Personalised diets (PD) are ‘the present’, ‘the future’, ‘of no interest’ or ‘impossible’, depending on whom one asks. However, in my research I will show that we should not argue about the PD in a digital way, yes or no, and that it is more fruitful to investigate where and how the PD is ‘doable’. Moreover, I will argue that although constructing doable problems is a very practical process, it ought not to be ignored that this very process might have unintended social and ethical consequences.

Doability

The science researcher Fujimura has introduced the term ‘doability’ to stress that scientists do not just study theoretical problems. On the contrary, from the perspective that scientific work is essentially practical work she argues that scientists, to analyse a problem, have to make that scientific work doable in a concrete scientific practice.
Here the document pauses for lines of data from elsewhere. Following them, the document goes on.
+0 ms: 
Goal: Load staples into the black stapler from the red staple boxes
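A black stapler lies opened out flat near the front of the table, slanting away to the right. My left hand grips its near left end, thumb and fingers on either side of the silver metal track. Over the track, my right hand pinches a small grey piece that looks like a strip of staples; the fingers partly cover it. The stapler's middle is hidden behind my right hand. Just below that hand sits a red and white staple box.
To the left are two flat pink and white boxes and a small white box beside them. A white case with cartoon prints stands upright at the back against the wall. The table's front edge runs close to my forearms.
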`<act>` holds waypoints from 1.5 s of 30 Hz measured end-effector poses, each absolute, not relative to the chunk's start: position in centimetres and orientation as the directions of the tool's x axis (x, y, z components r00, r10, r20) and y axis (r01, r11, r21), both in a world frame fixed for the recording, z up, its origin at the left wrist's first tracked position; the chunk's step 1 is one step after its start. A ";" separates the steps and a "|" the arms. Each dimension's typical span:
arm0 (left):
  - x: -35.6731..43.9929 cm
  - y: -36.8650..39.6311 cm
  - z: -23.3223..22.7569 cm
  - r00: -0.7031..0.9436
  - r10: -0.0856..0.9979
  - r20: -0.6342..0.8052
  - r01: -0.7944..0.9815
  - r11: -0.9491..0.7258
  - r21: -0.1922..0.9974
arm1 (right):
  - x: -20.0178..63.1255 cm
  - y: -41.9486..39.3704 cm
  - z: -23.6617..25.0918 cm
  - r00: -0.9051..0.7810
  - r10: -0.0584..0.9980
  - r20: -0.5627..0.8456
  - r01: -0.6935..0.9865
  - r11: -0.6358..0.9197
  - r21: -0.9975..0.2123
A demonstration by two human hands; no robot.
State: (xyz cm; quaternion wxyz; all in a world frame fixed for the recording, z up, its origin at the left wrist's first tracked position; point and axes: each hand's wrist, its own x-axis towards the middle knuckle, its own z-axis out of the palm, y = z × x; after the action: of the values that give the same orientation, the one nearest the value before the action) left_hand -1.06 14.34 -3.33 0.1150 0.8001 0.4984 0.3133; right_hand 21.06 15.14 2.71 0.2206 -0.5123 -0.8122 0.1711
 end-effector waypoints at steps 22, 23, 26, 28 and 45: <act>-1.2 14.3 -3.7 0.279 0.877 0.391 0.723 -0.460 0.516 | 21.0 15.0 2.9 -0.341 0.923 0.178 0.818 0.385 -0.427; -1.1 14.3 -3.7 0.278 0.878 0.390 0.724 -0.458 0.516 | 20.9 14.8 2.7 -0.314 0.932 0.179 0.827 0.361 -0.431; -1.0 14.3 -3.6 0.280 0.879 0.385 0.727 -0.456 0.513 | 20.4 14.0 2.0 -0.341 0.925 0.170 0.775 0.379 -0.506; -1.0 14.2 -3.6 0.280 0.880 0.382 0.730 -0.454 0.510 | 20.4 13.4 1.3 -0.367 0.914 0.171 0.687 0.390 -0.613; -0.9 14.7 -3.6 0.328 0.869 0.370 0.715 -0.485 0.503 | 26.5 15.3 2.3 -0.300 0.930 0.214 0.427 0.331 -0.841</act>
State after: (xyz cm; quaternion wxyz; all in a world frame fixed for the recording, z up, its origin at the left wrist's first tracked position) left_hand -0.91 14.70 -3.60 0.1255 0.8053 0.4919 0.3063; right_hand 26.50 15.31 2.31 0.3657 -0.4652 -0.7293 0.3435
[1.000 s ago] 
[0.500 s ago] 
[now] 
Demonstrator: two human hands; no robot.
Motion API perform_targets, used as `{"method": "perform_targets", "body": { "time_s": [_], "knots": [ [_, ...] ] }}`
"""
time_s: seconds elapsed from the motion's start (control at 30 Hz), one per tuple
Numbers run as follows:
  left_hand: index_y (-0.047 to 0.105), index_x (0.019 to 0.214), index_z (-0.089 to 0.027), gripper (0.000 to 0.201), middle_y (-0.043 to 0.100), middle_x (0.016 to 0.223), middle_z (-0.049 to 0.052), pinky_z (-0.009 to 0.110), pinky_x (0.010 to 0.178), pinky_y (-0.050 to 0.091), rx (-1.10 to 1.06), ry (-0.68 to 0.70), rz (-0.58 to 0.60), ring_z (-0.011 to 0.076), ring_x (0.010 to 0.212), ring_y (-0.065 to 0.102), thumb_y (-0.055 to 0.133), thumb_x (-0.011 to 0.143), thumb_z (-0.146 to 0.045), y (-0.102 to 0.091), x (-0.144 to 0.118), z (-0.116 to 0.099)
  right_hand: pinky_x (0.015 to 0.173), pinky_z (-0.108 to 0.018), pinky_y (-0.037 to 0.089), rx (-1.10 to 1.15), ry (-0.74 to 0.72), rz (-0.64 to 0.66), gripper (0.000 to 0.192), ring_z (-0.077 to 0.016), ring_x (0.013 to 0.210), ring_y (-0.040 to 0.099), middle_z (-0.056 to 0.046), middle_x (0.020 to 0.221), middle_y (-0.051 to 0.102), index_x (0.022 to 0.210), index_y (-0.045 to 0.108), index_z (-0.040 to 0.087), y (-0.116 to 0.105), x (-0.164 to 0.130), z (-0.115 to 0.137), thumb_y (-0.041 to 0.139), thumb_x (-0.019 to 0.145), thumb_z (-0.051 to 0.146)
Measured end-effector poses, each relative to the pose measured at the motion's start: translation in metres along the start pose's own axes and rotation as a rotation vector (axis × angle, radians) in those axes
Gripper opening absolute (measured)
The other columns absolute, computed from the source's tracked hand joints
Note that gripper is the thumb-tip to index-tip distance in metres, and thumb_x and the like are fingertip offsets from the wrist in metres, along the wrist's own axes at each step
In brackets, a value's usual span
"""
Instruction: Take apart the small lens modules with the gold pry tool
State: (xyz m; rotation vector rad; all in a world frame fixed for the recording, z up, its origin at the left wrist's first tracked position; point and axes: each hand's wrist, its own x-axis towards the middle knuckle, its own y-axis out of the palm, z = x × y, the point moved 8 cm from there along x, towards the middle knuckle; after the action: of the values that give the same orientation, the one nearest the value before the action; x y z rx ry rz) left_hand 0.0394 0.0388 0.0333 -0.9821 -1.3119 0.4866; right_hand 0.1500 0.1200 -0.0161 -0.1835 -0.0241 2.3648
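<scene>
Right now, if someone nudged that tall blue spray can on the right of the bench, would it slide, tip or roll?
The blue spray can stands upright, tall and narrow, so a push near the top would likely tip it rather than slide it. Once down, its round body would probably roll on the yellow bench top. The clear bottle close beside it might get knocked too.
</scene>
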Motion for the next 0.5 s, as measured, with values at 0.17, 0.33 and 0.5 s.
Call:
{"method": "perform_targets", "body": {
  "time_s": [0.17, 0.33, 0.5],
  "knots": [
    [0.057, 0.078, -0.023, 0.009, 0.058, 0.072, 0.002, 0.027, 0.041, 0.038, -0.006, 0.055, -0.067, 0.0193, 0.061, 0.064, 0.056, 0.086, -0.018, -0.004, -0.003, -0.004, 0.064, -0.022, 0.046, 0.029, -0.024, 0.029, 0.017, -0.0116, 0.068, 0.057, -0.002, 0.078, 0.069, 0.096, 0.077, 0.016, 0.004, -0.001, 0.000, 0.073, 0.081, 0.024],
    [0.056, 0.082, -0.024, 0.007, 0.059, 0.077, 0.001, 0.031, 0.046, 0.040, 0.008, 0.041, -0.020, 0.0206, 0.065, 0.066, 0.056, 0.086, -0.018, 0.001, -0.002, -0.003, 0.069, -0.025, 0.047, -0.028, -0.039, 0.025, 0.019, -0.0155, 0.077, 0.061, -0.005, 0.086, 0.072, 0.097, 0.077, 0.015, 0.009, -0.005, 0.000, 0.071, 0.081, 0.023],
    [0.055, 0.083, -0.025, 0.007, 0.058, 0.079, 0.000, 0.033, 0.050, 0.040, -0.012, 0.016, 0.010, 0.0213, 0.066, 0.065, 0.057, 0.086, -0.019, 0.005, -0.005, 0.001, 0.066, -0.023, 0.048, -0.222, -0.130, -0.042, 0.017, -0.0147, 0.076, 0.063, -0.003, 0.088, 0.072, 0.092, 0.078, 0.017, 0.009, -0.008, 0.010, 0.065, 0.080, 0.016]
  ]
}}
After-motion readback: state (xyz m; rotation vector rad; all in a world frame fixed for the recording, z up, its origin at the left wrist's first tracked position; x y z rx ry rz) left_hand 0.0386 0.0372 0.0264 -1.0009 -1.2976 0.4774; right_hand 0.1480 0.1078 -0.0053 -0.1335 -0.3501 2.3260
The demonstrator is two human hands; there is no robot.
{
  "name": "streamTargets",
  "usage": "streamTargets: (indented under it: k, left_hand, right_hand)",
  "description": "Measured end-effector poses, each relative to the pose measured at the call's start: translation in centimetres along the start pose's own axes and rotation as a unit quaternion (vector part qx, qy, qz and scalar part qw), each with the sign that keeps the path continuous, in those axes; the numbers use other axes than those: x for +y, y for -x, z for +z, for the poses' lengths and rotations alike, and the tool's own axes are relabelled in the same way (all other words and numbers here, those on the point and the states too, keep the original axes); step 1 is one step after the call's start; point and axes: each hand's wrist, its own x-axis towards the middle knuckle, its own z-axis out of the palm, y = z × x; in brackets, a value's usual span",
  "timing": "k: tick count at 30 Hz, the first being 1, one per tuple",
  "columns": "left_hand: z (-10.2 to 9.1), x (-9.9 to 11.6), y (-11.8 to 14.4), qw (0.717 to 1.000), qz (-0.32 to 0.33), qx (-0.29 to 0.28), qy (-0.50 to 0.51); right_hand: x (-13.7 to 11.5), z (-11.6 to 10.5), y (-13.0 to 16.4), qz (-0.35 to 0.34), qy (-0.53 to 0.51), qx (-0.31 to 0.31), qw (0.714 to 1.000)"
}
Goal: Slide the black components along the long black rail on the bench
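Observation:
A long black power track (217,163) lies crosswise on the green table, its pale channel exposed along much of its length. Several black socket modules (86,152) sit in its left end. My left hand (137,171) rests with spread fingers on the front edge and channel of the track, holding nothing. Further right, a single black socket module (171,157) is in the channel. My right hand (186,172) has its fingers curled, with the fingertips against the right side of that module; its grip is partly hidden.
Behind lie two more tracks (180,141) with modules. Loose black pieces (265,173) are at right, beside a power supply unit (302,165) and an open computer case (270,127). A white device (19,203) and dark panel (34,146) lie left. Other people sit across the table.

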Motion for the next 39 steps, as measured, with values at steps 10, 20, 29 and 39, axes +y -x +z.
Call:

That means, that work tasks have to be made doable on various levels of the work organisation: the experiment, the laboratory and the relevant social worlds [1, 2]. So, to construct doable problems, the necessary equipment, tools, skills and the like need to be available to make an experiment work. Furthermore, the laboratory needs to be organised, equipped and modelled accordingly. Finally support must be recruited in terms of funding and foreseen relevance in application.

Achieving doability on all three levels requires a lot of work: various elements in the research situation have to be manipulated and several strategic organisational decisions have to be made in order to construct a doable problem [1, 2]. So, at some locations a problem is doable, whereas at others it is not.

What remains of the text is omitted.